• Directions:
Each entry, in full: reproduce it exactly.

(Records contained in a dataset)
********

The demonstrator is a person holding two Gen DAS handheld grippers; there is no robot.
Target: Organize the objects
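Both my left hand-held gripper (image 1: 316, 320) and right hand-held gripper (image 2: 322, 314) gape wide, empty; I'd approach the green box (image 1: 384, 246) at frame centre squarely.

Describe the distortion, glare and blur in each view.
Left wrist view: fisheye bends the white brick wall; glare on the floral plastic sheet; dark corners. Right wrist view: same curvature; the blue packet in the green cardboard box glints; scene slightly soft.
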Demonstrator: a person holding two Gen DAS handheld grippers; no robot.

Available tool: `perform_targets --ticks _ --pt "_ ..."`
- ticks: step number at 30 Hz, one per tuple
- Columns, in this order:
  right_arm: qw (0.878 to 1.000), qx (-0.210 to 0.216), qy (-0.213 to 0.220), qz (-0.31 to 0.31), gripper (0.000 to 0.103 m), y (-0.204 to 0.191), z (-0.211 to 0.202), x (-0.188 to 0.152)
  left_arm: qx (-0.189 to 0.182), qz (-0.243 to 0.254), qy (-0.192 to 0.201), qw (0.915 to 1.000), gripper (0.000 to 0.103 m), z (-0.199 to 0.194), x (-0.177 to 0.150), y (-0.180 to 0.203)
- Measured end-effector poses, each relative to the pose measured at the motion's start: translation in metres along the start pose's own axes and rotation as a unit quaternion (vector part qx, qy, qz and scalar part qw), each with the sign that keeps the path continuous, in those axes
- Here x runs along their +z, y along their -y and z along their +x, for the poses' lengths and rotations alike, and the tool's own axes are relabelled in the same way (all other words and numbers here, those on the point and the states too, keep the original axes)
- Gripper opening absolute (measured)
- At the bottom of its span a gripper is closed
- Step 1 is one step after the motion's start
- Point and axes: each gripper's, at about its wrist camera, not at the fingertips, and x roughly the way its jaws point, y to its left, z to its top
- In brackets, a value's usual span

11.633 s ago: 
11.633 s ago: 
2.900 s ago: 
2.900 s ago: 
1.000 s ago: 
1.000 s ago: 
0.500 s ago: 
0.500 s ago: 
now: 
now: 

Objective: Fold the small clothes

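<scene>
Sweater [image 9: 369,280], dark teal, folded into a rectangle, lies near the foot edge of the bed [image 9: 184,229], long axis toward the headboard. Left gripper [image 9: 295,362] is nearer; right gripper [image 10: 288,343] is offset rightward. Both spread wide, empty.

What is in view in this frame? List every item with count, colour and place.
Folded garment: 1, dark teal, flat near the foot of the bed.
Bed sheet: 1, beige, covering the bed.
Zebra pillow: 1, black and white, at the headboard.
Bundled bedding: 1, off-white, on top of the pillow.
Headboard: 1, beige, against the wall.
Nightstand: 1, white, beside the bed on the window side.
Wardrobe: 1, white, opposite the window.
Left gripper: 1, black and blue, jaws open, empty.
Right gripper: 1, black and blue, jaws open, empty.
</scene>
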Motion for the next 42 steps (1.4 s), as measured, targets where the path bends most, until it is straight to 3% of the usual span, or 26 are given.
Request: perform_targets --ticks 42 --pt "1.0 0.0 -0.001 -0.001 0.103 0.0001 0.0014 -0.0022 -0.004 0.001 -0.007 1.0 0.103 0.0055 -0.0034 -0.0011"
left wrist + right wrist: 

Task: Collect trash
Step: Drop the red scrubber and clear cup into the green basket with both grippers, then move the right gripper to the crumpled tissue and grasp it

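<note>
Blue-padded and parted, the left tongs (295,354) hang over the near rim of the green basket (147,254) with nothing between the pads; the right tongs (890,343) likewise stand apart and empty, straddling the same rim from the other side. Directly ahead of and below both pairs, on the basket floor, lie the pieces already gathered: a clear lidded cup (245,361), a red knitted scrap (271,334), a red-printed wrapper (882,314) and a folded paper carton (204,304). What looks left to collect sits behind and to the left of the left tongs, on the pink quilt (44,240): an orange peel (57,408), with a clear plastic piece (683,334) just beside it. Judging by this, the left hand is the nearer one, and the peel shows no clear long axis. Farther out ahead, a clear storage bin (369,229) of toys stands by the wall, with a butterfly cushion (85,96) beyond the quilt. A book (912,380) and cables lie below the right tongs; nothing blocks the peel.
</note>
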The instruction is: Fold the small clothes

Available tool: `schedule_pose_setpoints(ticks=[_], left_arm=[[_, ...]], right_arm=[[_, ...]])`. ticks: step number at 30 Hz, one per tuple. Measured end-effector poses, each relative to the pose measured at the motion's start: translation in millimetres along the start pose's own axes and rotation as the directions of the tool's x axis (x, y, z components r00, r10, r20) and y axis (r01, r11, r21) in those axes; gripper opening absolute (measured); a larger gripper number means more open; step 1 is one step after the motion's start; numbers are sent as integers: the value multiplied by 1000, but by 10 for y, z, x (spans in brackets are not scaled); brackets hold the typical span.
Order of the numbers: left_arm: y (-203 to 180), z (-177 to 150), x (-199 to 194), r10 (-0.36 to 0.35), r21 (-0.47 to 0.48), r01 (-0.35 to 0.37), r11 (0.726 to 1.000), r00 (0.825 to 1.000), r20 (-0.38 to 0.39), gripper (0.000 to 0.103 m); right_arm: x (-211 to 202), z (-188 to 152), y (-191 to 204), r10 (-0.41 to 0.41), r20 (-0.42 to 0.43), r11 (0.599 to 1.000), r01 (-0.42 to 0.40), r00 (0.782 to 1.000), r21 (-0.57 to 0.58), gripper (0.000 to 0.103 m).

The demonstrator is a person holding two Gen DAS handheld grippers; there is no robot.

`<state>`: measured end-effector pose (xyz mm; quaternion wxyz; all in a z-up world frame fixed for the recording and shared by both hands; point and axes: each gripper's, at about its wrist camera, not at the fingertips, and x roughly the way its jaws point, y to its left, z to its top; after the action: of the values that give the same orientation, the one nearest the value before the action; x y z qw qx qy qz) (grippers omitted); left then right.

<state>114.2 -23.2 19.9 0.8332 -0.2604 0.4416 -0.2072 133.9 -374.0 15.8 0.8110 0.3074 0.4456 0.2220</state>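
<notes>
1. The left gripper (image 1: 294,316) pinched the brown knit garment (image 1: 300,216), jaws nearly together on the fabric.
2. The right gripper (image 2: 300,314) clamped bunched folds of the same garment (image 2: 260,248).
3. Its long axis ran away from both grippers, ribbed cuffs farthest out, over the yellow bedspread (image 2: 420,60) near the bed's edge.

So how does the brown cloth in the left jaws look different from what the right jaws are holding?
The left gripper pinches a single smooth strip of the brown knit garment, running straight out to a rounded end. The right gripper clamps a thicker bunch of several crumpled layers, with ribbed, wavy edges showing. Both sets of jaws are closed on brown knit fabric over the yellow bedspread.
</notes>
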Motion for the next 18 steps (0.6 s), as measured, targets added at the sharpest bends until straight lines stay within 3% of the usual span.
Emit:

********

• Response:
The demonstrator is a person holding two Gen DAS handheld grippers; there is no robot.
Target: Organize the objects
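Both my left hand-held gripper (image 1: 316, 320) and right hand-held gripper (image 2: 322, 314) gape wide, empty; I'd approach the green box (image 1: 384, 246) at frame centre squarely.

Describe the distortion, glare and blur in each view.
Left wrist view: fisheye bends the white brick wall; glare on the floral plastic sheet; dark corners. Right wrist view: same curvature; the blue packet in the green cardboard box glints; scene slightly soft.
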Demonstrator: a person holding two Gen DAS handheld grippers; no robot.

Available tool: `perform_targets --ticks _ --pt "_ ..."`
- ticks: step number at 30 Hz, one per tuple
- Columns, in this order:
  right_arm: qw (0.878 to 1.000), qx (-0.210 to 0.216), qy (-0.213 to 0.220), qz (-0.31 to 0.31), gripper (0.000 to 0.103 m), y (-0.204 to 0.191), z (-0.211 to 0.202), x (-0.188 to 0.152)
  left_arm: qx (-0.189 to 0.182), qz (-0.243 to 0.254), qy (-0.192 to 0.201), qw (0.915 to 1.000), gripper (0.000 to 0.103 m), z (-0.199 to 0.194), x (-0.177 to 0.150), y (-0.180 to 0.203)
- Measured end-effector poses, each relative to the pose measured at the motion's start: translation in metres along the start pose's own axes and rotation as a unit quaternion (vector part qx, qy, qz and scalar part qw), each with the sign that keeps the path continuous, in those axes
- Here x runs along their +z, y along their -y and z along their +x, for the poses' lengths and rotations alike, and the tool's own axes are relabelled in the same way (all other words and numbers here, those on the point and the states too, keep the original axes)
- Gripper opening absolute (measured)
- At the bottom of its span a gripper is closed
- Step 1 is one step after the motion's start
- Point and axes: each gripper's, at about its wrist camera, not at the fingertips, and x roughly the way its jaws point, y to its left, z to its top
- In brackets, a value's usual span

11.633 s ago: 
11.633 s ago: 
2.900 s ago: 
2.900 s ago: 
1.000 s ago: 
1.000 s ago: 
0.500 s ago: 
0.500 s ago: 
now: 
now: 

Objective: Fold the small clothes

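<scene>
Sweater [image 9: 369,280], dark teal, folded into a rectangle, lies near the foot edge of the bed [image 9: 184,229], long axis toward the headboard. Left gripper [image 9: 295,362] is nearer; right gripper [image 10: 288,343] is offset rightward. Both spread wide, empty.

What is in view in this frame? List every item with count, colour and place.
Folded garment: 1, dark teal, flat near the foot of the bed.
Bed sheet: 1, beige, covering the bed.
Zebra pillow: 1, black and white, at the headboard.
Bundled bedding: 1, off-white, on top of the pillow.
Headboard: 1, beige, against the wall.
Nightstand: 1, white, beside the bed on the window side.
Wardrobe: 1, white, opposite the window.
Left gripper: 1, black and blue, jaws open, empty.
Right gripper: 1, black and blue, jaws open, empty.
</scene>
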Motion for the next 42 steps (1.4 s), as measured, targets where the path bends most, until it is straight to 3% of the usual span, or 26 are given.
Request: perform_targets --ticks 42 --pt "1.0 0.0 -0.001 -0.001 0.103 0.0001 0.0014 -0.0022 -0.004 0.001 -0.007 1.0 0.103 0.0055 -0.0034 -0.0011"
left wrist + right wrist: 

Task: Collect trash
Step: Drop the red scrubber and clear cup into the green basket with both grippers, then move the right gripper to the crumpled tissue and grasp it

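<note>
Blue-padded and parted, the left tongs (295,354) hang over the near rim of the green basket (147,254) with nothing between the pads; the right tongs (890,343) likewise stand apart and empty, straddling the same rim from the other side. Directly ahead of and below both pairs, on the basket floor, lie the pieces already gathered: a clear lidded cup (245,361), a red knitted scrap (271,334), a red-printed wrapper (882,314) and a folded paper carton (204,304). What looks left to collect sits behind and to the left of the left tongs, on the pink quilt (44,240): an orange peel (57,408), with a clear plastic piece (683,334) just beside it. Judging by this, the left hand is the nearer one, and the peel shows no clear long axis. Farther out ahead, a clear storage bin (369,229) of toys stands by the wall, with a butterfly cushion (85,96) beyond the quilt. A book (912,380) and cables lie below the right tongs; nothing blocks the peel.
</note>
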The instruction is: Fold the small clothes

Available tool: `schedule_pose_setpoints(ticks=[_], left_arm=[[_, ...]], right_arm=[[_, ...]])`. ticks: step number at 30 Hz, one per tuple. Measured end-effector poses, each relative to the pose measured at the motion's start: translation in millimetres along the start pose's own axes and rotation as the directions of the tool's x axis (x, y, z components r00, r10, r20) and y axis (r01, r11, r21) in those axes; gripper opening absolute (measured); a larger gripper number means more open; step 1 is one step after the motion's start; numbers are sent as integers: the value multiplied by 1000, but by 10 for y, z, x (spans in brackets are not scaled); brackets hold the typical span.
Order of the numbers: left_arm: y (-203 to 180), z (-177 to 150), x (-199 to 194), r10 (-0.36 to 0.35), r21 (-0.47 to 0.48), r01 (-0.35 to 0.37), r11 (0.726 to 1.000), r00 (0.825 to 1.000), r20 (-0.38 to 0.39), gripper (0.000 to 0.103 m); right_arm: x (-211 to 202), z (-188 to 152), y (-191 to 204), r10 (-0.41 to 0.41), r20 (-0.42 to 0.43), r11 (0.599 to 1.000), r01 (-0.42 to 0.40), r00 (0.782 to 1.000), r21 (-0.57 to 0.58), gripper (0.000 to 0.103 m).

The demonstrator is a person holding two Gen DAS handheld grippers; there is no robot.

`<state>`: measured end-effector pose (xyz mm; quaternion wxyz; all in a z-up world frame fixed for the recording and shared by both hands; point and axes: each gripper's, at about its wrist camera, not at the fingertips, and x roughly the way its jaws point, y to its left, z to its top; after the action: of the values that give the same orientation, the one nearest the value before the action; x y z qw qx qy qz) (grippers omitted); left then right.

<state>114.2 -23.2 19.9 0.8332 -0.2604 0.4416 -0.2072 133.9 -374.0 15.8 0.8110 0.3074 0.4456 0.2220</state>
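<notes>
1. The left gripper (image 1: 294,316) pinched the brown knit garment (image 1: 300,216), jaws nearly together on the fabric.
2. The right gripper (image 2: 300,314) clamped bunched folds of the same garment (image 2: 260,248).
3. Its long axis ran away from both grippers, ribbed cuffs farthest out, over the yellow bedspread (image 2: 420,60) near the bed's edge.

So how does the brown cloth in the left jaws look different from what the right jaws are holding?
The left gripper pinches a single smooth strip of the brown knit garment, running straight out to a rounded end. The right gripper clamps a thicker bunch of several crumpled layers, with ribbed, wavy edges showing. Both sets of jaws are closed on brown knit fabric over the yellow bedspread.
</notes>
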Motion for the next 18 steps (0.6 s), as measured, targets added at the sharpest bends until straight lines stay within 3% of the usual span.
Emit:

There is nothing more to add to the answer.